Ruiqi Chen, Matthew Singh, Todd S Braver, Shinung Ching

Imaging neuroscience (Cambridge, Mass.) January 1, 2025 DOI: 10.1162/imag_a_00442 (opens in new tab) via PubMed

Summary

AI-generated from the abstract

Resting-state brain activity may reflect a nonlinear dynamical system with multiple attractors rather than noise-driven fluctuations around a single stable state. Whole-brain dynamical systems models built from individual resting-state fMRI recordings, using the MINDy framework, revealed a diverse taxonomy of attractor landscapes including multiple equilibria and limit cycles. When projected into anatomical space, these attractors mapped onto a limited set of canonical resting-state networks, such as the default mode network and frontoparietal control network, which were reliable at the individual level. Creating convex combinations of models induced bifurcations that recapitulated the full spectrum of found dynamics, suggesting the resting brain traverses diverse dynamics generating distinct but anatomically overlapping attractor landscapes.

Study at a glance

Characteristics Observational study Peer reviewed
Population Individual human participants
Keywords Attractors Bifurcations Dynamical systems modeling Individual differences Resting State FMRI
Key finding Whole-brain dynamical systems models from individual resting-state fMRI reveal a diverse taxonomy of nontrivial attractor landscapes that map onto canonical resting-state networks.

Abstract

Analyses of functional connectivity (FC) in resting-state brain networks (RSNs) have generated many insights into cognition. However, the mechanistic underpinnings of FC and RSNs are still not well-understood. It remains debated whether resting-state activity is best characterized as reflecting noise-driven fluctuations around a single stable state, or instead, as a nonlinear dynamical system with nontrivial attractors embedded in the RSNs.
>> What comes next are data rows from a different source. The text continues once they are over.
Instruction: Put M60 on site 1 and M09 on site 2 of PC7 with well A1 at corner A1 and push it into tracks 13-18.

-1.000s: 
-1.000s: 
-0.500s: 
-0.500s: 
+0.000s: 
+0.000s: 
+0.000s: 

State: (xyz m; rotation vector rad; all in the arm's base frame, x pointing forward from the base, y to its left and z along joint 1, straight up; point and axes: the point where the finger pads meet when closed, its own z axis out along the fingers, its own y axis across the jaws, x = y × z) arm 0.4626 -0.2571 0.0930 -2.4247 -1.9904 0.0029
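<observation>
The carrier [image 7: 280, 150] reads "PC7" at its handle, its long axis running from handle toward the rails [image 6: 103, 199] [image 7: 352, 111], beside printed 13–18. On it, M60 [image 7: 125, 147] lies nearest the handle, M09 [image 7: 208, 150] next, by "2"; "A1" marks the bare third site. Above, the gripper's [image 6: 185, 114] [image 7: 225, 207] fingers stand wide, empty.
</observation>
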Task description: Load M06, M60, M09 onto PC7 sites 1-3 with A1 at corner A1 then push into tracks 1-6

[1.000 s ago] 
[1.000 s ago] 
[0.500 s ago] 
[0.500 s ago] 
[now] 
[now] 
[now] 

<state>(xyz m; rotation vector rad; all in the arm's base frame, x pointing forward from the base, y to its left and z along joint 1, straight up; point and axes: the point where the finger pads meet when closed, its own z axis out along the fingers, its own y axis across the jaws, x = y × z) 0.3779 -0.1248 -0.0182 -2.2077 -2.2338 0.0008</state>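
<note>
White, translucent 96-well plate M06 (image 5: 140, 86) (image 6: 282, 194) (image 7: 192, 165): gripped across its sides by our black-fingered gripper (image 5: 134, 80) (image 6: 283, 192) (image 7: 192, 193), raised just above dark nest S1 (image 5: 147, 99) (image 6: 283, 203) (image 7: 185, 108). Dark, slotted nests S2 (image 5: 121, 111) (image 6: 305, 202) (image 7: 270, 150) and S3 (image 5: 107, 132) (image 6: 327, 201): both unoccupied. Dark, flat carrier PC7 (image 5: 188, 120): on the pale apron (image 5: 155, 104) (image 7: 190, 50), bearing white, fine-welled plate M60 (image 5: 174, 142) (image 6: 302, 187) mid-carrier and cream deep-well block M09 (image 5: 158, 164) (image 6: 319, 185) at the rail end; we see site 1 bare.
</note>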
Here, we provide evidence for the latter, by constructing whole-brain dynamical systems models from individual resting-state fMRI (rfMRI) recordings, using the Mesoscale Individualized NeuroDynamic (MINDy) framework. The MINDy models consist of hundreds of neural masses representing brain parcels, connected by fully trainable, individualized weights. We found that our models manifested a diverse taxonomy of nontrivial attractor landscapes including multiple equilibria and limit cycles. However, when projected into anatomical space, these attractors mapped onto a limited set of canonical RSNs, including the default mode network (DMN) and frontoparietal control network (FPN), which were reliable at the individual level. Further, by creating convex combinations of models, bifurcations were induced that recapitulated the full spectrum of dynamics found via fitting. These findings suggest that the resting brain traverses a diverse set of dynamics, which generate several distinct but anatomically overlapping attractor landscapes. Treating rfMRI as a unimodal stationary process (i.e., conventional FC) may miss critical attractor properties and structure within the resting brain. Instead, these may be better captured through neural dynamical modeling and analytic approaches. The results provide new insights into the generative mechanisms and intrinsic spatiotemporal organization of brain networks.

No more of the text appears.